-- Dataset content follows --

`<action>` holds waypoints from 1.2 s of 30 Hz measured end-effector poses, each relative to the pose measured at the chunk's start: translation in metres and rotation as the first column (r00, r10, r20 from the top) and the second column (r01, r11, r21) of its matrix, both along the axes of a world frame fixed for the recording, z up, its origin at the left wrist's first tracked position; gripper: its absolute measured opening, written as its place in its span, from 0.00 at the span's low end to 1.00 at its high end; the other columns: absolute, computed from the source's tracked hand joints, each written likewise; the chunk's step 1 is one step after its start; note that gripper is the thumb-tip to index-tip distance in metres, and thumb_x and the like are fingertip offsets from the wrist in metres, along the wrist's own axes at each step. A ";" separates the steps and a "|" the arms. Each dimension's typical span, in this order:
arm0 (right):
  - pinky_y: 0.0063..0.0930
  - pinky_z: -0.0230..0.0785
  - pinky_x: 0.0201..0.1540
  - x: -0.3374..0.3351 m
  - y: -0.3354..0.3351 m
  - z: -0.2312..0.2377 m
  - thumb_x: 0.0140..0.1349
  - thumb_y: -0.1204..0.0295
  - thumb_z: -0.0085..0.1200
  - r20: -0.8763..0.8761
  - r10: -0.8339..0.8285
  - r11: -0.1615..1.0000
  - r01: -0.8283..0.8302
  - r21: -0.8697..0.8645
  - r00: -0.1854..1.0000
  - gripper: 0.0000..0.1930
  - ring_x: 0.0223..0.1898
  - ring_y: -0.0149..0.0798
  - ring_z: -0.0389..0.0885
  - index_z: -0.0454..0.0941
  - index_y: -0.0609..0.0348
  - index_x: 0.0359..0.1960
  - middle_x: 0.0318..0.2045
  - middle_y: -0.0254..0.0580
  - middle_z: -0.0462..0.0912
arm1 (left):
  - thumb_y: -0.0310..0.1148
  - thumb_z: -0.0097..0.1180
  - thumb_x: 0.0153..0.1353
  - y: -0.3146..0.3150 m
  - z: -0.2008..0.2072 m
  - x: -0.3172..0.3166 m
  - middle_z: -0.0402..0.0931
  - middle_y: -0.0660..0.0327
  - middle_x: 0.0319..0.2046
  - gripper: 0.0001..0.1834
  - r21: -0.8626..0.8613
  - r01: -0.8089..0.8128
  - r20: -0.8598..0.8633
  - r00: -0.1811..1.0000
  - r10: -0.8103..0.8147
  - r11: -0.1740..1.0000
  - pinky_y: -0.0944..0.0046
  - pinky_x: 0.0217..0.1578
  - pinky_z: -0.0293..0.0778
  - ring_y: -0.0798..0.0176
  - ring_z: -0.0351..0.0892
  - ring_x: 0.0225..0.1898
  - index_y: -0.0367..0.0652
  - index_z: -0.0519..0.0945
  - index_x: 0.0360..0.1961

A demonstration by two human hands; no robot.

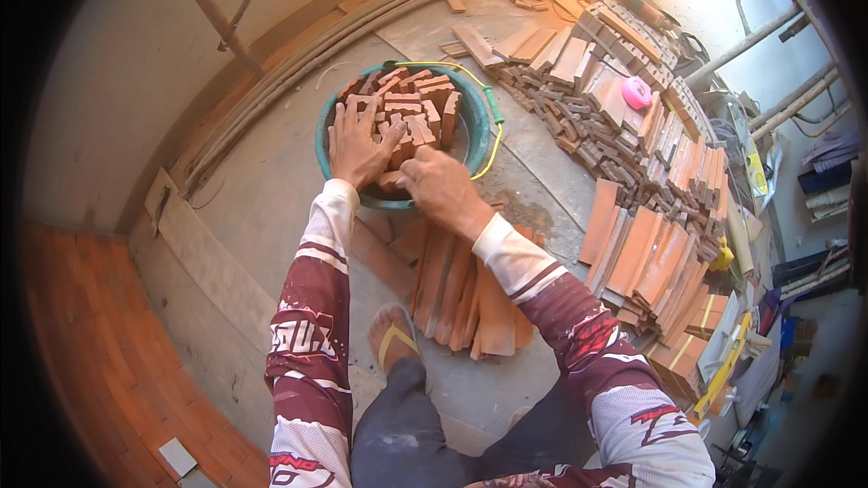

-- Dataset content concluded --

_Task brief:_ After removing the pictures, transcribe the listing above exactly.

_Solution:_
`<action>` holds waypoints from 1.2 s of 30 Hz measured end-effector poses, each relative to the pose measured at the chunk's start: translation in metres and rotation as the first column (r00, r10, r20 from the top) and the second column (r01, r11, r21) of its matrix, both along the axes of a world frame fixed for the recording, z up, its origin at the left wrist's first tracked position; gripper: its absolute measured opening, written as its place in its span, from 0.00 at the span's low end to 1.00 at its high end; the other columns: absolute, computed from the source's tracked hand joints, each written likewise; the chunk's step 1 is one step after its start; note that gripper is the thumb-tip to index-tip distance in metres, and thumb_x and the like are fingertip offsets from the wrist in metres, along the wrist's own axes at each step. A ";" separates the steps and a "|" the arms. Each dimension's typical span, in this order:
arm0 (right):
  - pinky_y: 0.0063..0.0930
  - pinky_z: -0.0230..0.0785
  - pinky_x: 0.0201..0.1540
  - x: -0.3374..0.3351 m
  - y: -0.3354..0.3351 m
  - z: -0.2312..0.2377 m
  - thumb_x: 0.0140..0.1349
  - thumb_y: -0.1204..0.0295
  - thumb_z: -0.0085..0.1200
  - r20: -0.8763..0.8761
  - r10: -0.8339..0.8285
  - r11: -0.1615..1.0000
  - r01: -0.8283..0.8302
  - r21: -0.8697..0.8645
  - r00: -0.1854..1.0000
  - gripper: 0.0000..0.1930
  - ring_x: 0.0223..0.1898
  - ring_y: -0.0149..0.0798
  - ring_z: -0.0389..0.0885
  - index_z: -0.0454..0.0941
  - index_y: -0.0609..0.0348
  - index_x: 0.0359..0.1960
  - middle_x: 0.0318..0.2045
  - middle_y: -0.0254..0.0580
  - middle_z: -0.0462..0.0912
arm1 (left):
  - thumb_y: -0.0310..0.1148
  - thumb_z: -0.0097..0.1180
  - thumb_x: 0.0153..0.1353
  - y: -0.3146..0.3150 m
  - z: -0.2008..0.2072 m
  - x: -0.3172..0.3166 m
  - middle_z: -0.0402..0.0931
  - middle_y: -0.0660..0.0327
  - middle_x: 0.0319..0.2046
  - gripper: 0.0001..0.1834
  - r21: -0.8626..0.8613
  - r01: -0.8089..0.8128
  - r20: -0.8598..0.8633
  - r00: -0.1811..1.0000
  - r10: -0.8103..0.8147
  - r11: -0.1740..1.0000
  - pinky_y: -0.0944..0.0046
  - pinky_x: 0.0217..0.1578
  - pinky_z: -0.0293..0.0778
  - ring_y: -0.0798..0.0176
  - ring_z: -0.0351..0.0892
  - ring_x: 0.0225..0.1898
  - index_y: -0.0367..0.0652
  - index_z: -0.0519..0.0945
  - index_x: 0.0360..0.1961

A demonstration by two human hands; no robot.

This exercise is now finished.